• **Exercise objective**: Each line from the one holding "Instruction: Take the" through the end of the records should be returned exactly, while pictures are skipped.

• **Task data**:
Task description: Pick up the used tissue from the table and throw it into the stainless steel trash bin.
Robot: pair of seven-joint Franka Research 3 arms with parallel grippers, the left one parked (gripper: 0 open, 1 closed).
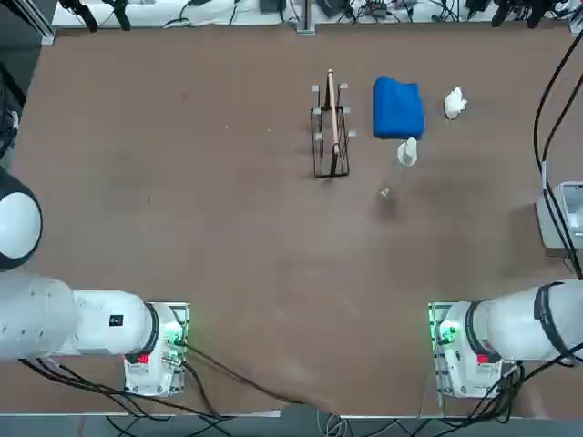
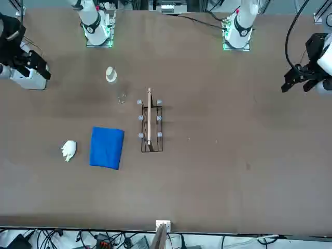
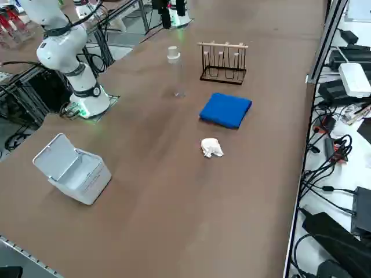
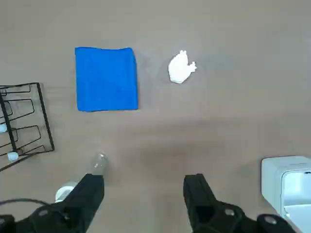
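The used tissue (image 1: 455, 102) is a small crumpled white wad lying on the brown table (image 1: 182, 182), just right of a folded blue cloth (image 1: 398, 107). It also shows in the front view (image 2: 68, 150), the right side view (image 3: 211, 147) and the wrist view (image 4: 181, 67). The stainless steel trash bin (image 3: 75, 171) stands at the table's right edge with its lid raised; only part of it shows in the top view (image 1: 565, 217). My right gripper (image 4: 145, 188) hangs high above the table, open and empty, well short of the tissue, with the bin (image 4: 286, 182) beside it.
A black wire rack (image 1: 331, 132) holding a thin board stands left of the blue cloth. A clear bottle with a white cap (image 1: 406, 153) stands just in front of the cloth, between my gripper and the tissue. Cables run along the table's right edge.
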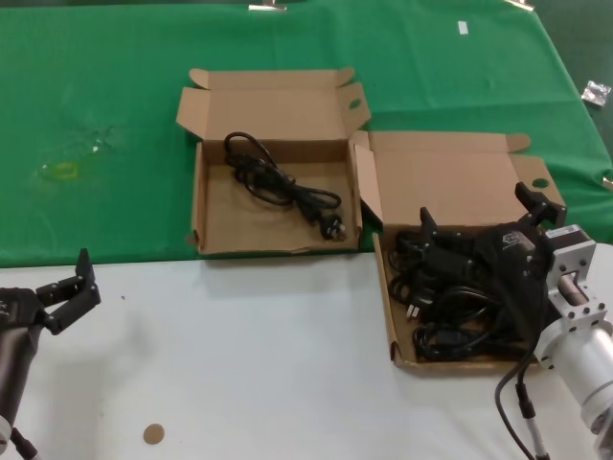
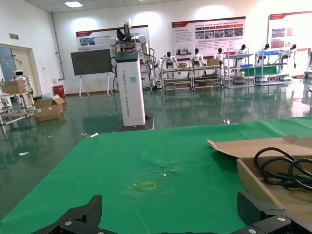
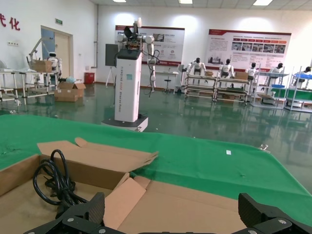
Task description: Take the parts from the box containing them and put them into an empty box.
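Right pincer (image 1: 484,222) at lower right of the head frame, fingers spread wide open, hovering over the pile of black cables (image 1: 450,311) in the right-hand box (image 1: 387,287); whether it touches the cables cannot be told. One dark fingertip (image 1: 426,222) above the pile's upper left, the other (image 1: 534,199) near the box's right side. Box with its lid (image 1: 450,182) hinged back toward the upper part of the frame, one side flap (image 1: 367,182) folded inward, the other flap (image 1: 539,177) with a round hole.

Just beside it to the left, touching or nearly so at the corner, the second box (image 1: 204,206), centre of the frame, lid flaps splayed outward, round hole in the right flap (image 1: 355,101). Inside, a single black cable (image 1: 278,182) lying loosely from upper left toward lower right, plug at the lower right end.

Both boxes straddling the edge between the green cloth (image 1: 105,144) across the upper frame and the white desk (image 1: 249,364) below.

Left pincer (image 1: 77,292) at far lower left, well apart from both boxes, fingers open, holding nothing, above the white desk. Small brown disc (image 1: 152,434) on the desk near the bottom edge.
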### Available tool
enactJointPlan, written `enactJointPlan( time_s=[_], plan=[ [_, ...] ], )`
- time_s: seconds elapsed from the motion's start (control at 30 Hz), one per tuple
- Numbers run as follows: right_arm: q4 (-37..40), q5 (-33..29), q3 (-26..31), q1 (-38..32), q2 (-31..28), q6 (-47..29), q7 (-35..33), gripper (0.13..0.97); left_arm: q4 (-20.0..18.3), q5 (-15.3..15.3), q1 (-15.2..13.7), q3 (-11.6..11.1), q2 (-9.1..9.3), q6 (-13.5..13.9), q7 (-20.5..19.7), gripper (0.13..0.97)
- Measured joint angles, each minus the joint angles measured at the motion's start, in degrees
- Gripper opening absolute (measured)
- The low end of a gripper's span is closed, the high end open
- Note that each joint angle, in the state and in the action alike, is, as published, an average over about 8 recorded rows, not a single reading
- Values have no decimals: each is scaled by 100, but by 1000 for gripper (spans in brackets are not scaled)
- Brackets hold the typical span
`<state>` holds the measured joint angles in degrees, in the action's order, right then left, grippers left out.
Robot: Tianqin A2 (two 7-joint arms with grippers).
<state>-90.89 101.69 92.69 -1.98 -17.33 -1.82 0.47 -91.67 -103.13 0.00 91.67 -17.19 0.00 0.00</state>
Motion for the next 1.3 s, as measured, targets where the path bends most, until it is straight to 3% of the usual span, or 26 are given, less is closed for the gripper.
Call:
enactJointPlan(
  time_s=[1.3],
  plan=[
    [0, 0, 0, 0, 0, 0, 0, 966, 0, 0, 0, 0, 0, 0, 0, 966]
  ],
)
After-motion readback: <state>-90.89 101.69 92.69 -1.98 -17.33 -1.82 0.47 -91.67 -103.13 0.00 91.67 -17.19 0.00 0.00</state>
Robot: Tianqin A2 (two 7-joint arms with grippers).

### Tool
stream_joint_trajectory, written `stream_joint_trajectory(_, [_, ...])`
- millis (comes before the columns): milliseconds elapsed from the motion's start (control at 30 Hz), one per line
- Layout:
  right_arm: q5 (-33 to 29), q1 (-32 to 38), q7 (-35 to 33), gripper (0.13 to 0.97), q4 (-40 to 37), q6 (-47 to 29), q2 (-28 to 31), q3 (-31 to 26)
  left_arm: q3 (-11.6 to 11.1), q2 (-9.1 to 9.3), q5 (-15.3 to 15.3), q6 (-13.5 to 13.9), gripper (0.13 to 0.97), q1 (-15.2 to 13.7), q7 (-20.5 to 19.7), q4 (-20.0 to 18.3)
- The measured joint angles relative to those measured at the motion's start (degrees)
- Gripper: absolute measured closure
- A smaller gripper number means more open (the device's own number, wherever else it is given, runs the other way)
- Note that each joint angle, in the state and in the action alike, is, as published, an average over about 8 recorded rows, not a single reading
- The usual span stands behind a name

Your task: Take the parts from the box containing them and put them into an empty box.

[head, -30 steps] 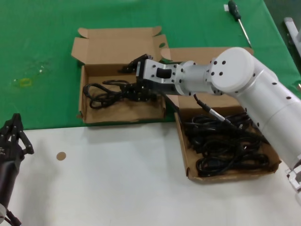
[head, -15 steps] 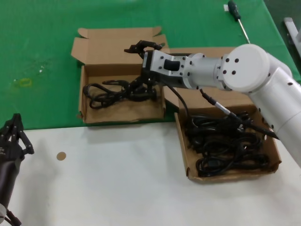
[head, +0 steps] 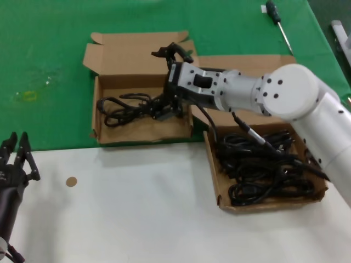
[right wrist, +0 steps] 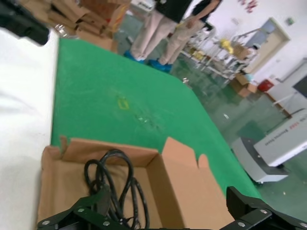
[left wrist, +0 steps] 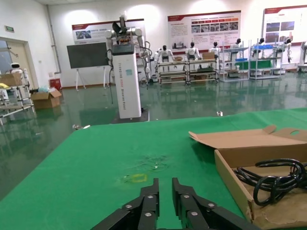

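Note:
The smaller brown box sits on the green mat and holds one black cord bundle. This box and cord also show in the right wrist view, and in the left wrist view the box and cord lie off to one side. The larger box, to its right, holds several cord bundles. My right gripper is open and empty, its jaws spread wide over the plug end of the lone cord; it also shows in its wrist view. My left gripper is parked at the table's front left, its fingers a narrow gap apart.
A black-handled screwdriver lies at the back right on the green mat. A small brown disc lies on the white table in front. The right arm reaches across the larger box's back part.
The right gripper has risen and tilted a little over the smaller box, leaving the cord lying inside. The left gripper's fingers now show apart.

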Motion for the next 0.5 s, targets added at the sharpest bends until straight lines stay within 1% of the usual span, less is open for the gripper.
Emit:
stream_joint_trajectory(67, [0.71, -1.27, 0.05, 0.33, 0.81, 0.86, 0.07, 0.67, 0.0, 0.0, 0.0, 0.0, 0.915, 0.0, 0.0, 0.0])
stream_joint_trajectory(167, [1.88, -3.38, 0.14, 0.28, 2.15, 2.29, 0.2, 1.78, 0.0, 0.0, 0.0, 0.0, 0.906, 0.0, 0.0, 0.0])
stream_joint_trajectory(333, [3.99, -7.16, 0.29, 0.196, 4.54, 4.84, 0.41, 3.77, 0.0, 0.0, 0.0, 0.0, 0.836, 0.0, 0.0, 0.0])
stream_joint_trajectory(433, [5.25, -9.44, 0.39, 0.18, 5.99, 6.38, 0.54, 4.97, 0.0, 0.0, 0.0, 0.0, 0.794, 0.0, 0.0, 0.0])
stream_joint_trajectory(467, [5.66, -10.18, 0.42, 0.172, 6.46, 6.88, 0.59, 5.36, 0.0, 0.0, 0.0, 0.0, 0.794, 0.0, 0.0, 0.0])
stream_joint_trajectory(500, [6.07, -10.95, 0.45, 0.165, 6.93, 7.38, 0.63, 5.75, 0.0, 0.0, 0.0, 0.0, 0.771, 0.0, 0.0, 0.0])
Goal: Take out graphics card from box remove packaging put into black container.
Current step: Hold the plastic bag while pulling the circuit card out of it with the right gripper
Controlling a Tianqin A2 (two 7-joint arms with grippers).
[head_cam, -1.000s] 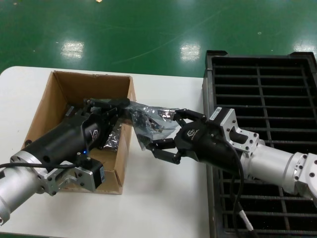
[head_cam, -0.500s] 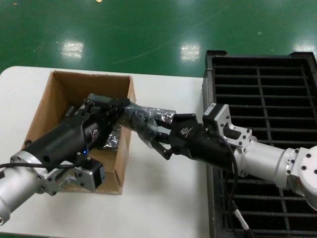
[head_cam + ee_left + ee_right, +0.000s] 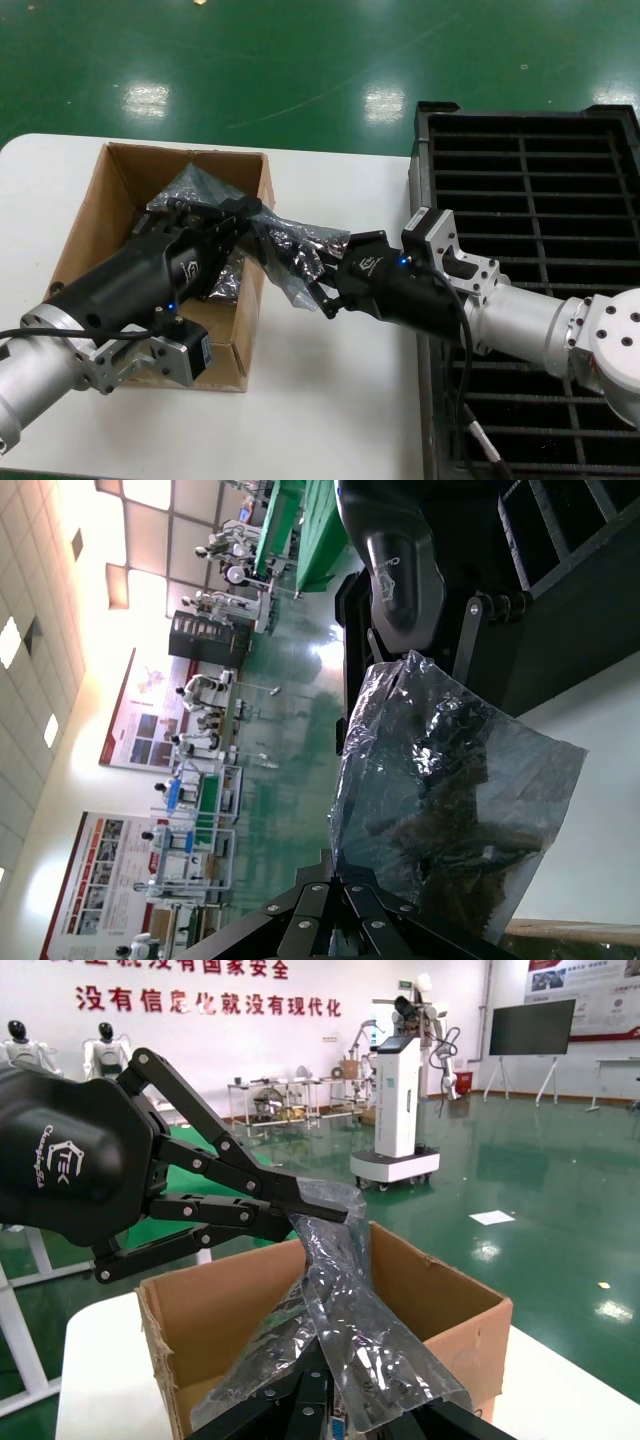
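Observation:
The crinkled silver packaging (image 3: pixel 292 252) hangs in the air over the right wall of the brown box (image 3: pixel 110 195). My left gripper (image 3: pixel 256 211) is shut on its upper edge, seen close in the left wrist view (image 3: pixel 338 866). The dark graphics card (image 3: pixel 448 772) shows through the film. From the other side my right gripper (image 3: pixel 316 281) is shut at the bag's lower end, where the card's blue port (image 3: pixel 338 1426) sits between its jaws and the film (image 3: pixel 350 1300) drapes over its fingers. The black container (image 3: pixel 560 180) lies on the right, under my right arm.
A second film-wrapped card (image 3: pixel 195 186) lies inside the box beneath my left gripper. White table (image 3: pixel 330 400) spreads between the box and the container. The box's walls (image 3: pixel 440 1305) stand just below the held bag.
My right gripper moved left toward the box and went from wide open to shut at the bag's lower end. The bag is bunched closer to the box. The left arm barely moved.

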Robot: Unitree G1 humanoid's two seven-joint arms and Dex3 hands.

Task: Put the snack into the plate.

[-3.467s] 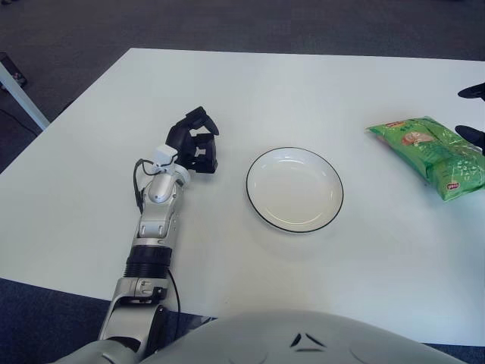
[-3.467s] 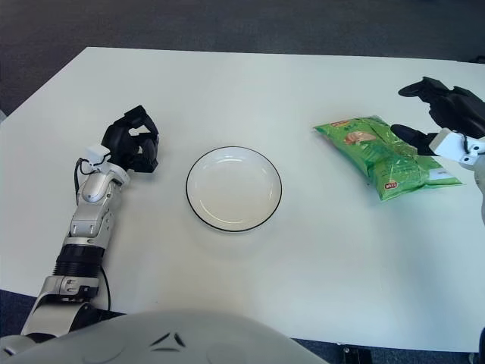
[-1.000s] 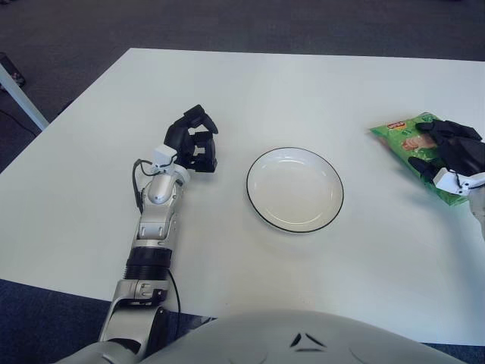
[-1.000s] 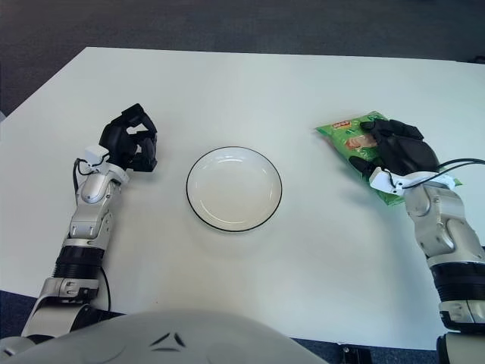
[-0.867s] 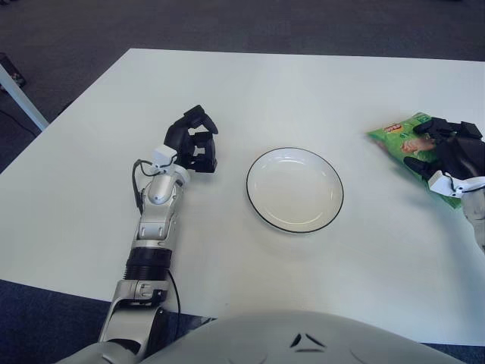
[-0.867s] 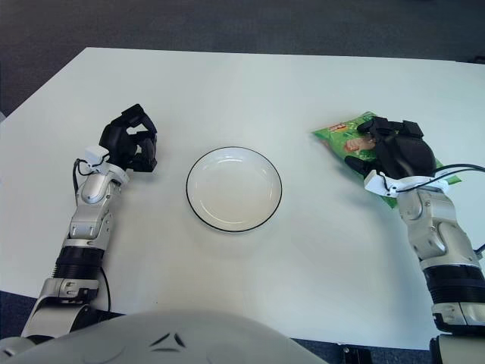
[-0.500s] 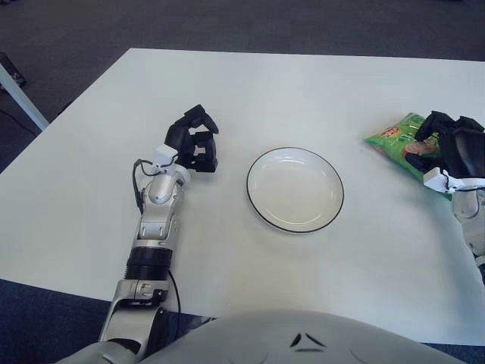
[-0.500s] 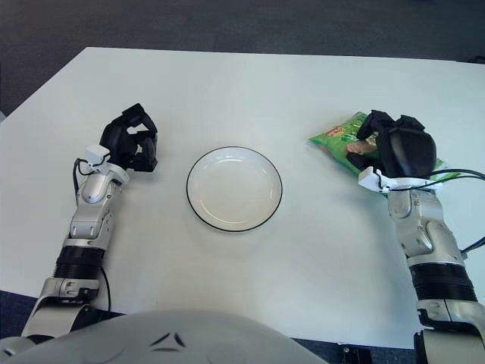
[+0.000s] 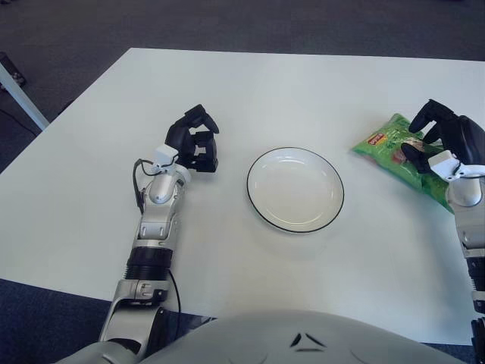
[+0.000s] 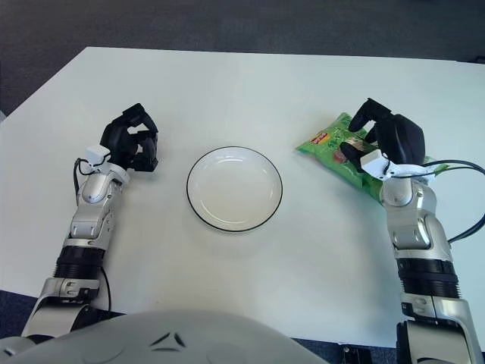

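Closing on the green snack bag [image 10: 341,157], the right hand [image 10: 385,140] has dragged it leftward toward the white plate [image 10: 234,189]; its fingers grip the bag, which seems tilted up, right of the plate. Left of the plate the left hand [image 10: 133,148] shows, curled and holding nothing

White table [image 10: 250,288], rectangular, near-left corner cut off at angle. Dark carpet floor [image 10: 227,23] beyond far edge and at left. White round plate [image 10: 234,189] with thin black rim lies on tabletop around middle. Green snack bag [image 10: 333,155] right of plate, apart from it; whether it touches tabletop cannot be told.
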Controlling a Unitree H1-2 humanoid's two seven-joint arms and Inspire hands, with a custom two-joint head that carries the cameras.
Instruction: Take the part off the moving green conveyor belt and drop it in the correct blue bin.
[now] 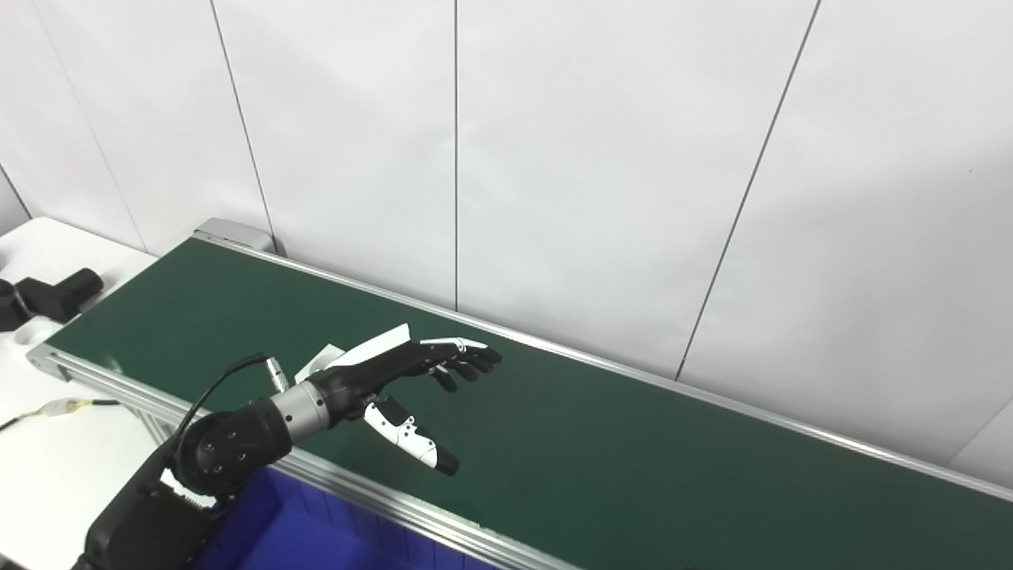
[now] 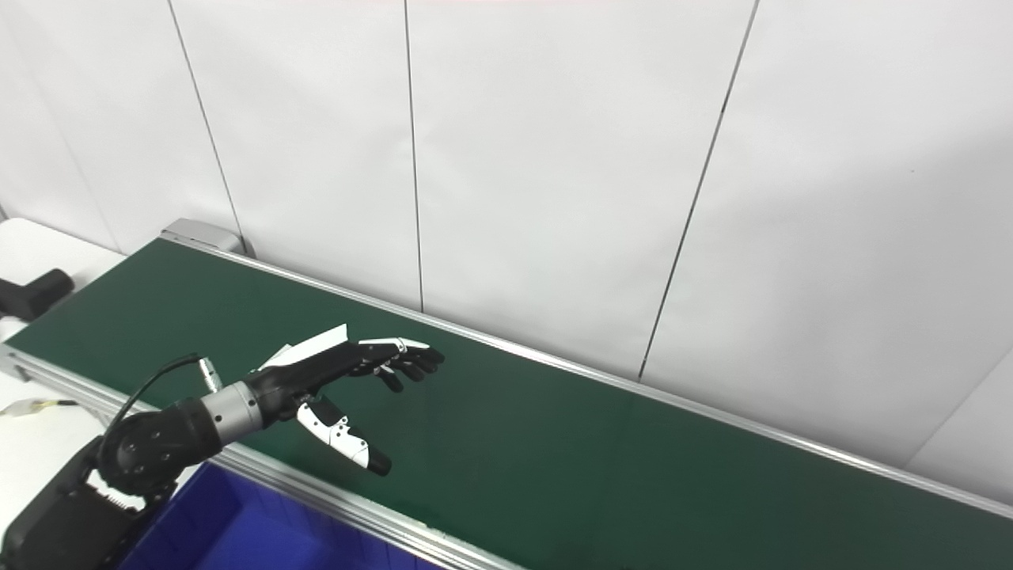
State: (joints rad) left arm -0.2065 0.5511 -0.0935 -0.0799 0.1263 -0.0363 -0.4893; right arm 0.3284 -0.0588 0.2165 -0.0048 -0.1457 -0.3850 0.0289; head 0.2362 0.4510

• **Answer to this problem**:
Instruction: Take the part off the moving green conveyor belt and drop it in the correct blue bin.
[now] 
[now] 
State: (joints rad) left arm -0.2065 0.5511 -0.0935 -0.0799 0.1263 -0.0363 -0.4893; right arm 0.3284 -0.0588 0.2165 -0.0048 -0.1457 -0.3850 0.0289; head 0.2362 0.4510

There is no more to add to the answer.